Subject: SMH: A bloody road to independence in E.
Timor
Date: Sat, 10 Apr 1999 09:39:51 -0400
From: "John M. Miller" <fbp@igc.apc.org>Received from Joyo:
Sydney Morning Herald 07/04/99
A bloody road to independence
By Lindsay Murdoch
Dili: Not many people in Dili had by last night heard of Xanana Gusmao's call to arms
in faraway Jakarta.
But the bloodshed predicted by the former guerilla leader under house arrest had
already begun.
Mansyur Syah, an Indonesian-educated Muslim Timorese, huddled in fear of his life in
the corner of a bare room in a two-storey bungalow on the outskirts of the former
Portuguese colony's capital.
Blood was streaming down his face, swollen and blackened from beatings. Gusmao's
supporters, some of them former guerillas of the anti-Indonesian Fretlin, were shoving him
and accusing him of being a member of a shadowy Indonesian military-backed force.
The men showed money they claim Mr Syah had been given to pay agitators to stir up
trouble in Dili and a knife tied with red and white ribbons, the colours of Indonesia's
flag.
Gusmao's men were angry. They promised to let Syah go free after interrogation but the
look on the man's face showed he didn't believe them.
Overnight, their dreams of a peaceful move to independence have been shattered. Gusmao,
their supreme commander, has called on them to launch a popular insurrection. Nobody was
challenging him because terrible things were happening again in East Timor.
Paulina De Jesus, a 22-year-old mother of three, went to her mother's grave in a
cemetery near the village of Liquica, 40 kilometres west of Dili on Monday morning,
carrying her three-month-old son.
The paid thugs of an Indonesian militia group called Red and White Iron suddenly
appeared in the centre of her village of 400 people. Most of the intruders carried crude
weapons like swords and clubs, but according to witnesses others had high-powered weapons
supplied by the Indonesian armed forces. The thugs started attacking everyone in sight,
witnesses say.
Mrs De Jesus ran for her life clutching her baby. She was separated from her husband,
Augusto and was too slow and fell or was pushed to the ground. Members of the militia
started slashing her back with a sword as she crouched over her baby, desperate to protect
him.
American volunteer doctor Dan Murphy said Mrs De Jesus fainted from lack of blood when
Catholic nuns brought her to the crudely equipped clinic in Dili where he treats victims
of attacks outside the capital almost daily.

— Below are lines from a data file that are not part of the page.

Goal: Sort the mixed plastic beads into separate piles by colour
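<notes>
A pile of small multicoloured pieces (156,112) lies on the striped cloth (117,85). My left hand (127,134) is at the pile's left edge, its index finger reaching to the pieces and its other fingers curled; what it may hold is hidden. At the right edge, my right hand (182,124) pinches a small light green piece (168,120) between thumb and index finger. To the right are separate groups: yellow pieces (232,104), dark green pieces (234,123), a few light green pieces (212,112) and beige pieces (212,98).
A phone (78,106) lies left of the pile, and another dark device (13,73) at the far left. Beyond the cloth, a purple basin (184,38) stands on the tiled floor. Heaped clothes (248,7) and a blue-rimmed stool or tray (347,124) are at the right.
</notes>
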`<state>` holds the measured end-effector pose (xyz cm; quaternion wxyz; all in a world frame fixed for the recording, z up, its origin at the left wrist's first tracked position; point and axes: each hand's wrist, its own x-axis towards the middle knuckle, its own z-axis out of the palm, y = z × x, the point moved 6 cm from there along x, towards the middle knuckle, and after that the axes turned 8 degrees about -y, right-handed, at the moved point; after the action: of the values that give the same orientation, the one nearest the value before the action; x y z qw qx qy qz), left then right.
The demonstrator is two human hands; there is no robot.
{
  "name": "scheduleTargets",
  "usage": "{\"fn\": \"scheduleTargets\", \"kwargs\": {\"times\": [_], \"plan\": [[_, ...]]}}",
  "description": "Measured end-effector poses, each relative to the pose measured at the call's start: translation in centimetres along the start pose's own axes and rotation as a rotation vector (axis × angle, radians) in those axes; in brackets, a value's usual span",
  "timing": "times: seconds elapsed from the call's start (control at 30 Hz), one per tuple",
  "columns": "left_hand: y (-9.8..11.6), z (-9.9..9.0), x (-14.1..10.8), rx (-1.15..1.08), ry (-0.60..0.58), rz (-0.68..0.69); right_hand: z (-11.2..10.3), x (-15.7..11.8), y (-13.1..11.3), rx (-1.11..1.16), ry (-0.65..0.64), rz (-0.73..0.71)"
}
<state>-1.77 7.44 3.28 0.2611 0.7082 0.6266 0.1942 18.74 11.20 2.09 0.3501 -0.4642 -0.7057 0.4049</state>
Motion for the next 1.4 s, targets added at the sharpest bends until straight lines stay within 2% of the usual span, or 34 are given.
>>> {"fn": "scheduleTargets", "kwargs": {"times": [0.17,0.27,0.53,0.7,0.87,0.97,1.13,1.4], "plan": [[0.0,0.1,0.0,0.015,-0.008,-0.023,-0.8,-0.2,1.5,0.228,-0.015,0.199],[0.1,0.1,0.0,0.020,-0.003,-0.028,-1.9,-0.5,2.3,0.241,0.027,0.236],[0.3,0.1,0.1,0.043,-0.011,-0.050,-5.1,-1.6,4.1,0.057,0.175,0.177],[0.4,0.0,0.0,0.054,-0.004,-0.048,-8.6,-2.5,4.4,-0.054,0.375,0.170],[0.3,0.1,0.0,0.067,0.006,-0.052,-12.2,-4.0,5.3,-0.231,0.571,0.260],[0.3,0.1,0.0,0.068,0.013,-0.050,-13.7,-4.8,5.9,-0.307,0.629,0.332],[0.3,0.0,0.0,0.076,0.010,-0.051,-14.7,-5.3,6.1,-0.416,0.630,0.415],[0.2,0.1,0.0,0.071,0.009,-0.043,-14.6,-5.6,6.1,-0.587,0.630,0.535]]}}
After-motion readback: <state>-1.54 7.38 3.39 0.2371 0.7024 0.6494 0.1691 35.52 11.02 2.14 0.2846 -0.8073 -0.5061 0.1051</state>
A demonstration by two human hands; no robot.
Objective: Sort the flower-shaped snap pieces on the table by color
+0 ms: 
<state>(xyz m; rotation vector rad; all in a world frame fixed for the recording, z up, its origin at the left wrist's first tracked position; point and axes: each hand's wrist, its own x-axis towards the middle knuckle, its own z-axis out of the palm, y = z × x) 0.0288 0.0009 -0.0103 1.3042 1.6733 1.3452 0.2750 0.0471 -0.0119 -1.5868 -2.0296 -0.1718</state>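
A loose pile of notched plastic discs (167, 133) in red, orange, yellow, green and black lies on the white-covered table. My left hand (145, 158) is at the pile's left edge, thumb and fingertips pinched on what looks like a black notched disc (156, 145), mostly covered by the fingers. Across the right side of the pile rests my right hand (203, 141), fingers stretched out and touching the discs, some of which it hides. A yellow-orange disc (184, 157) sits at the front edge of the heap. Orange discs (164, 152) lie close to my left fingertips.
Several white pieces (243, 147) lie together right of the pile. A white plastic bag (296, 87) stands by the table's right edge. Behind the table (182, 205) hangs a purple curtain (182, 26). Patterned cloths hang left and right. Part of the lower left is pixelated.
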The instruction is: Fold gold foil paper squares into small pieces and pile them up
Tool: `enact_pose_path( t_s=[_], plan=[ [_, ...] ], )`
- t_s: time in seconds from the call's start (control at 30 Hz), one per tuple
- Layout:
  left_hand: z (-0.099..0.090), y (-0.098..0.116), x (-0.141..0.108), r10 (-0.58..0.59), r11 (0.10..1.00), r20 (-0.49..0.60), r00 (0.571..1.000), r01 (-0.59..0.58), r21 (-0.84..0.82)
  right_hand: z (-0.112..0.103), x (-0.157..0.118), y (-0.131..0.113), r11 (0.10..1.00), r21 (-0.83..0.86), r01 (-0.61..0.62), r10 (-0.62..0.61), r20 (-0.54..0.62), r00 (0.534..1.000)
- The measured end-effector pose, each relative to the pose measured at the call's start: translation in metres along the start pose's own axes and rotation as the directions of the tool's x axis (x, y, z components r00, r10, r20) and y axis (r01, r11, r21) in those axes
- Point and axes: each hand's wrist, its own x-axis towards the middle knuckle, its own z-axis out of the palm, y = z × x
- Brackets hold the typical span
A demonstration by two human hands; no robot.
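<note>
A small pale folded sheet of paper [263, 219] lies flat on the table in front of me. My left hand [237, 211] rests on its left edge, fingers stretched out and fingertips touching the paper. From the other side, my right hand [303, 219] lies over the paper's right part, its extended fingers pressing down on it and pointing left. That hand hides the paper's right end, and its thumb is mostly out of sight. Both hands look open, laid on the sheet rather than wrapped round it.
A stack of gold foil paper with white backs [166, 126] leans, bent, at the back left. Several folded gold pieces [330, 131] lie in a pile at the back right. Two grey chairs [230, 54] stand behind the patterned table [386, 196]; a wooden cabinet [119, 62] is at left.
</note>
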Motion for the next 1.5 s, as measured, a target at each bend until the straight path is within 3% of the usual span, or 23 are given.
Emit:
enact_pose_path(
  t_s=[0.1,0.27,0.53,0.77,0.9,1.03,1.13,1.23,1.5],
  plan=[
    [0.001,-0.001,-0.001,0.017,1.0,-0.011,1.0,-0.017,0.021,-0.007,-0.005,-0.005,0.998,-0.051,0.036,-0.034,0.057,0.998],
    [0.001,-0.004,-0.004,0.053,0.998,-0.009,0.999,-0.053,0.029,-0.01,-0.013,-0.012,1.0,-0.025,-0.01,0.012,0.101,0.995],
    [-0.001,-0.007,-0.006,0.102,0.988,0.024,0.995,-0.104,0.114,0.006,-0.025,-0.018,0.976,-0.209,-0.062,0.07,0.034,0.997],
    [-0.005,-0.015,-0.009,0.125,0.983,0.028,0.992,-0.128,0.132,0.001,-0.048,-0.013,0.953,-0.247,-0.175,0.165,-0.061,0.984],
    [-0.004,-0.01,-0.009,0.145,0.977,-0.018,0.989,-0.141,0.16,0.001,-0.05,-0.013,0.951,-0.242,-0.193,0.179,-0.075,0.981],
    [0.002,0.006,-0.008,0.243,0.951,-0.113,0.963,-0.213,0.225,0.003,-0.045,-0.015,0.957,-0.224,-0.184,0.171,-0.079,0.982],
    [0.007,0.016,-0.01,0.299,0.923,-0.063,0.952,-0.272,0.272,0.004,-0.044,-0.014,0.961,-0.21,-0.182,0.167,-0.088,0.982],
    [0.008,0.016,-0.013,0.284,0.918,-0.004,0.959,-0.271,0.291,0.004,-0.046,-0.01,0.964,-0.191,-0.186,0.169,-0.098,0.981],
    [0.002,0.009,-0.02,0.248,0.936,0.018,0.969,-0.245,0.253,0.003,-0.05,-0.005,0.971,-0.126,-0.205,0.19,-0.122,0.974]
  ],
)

Dr Murphy, the only foreign doctor working in East Timor, said it took two hours to sew
up Mrs De Jesus's five deep gashes along the length of her back.
"They just hacked her to threads," he said. "It makes you wonder who
would attack a mother and a small baby ... do they feel that strongly about pro
integration?"
There are other horror stories in his clinic every day. "Where do I start?"
Dr Murphy said. "The other day an 11-year-old girl saw her brother executed at
point-blank range."
The official death toll from the militia's attack on Monday at Liquica is four, but
Gusmao's supporters in Dili say up to 20 people were slaughtered.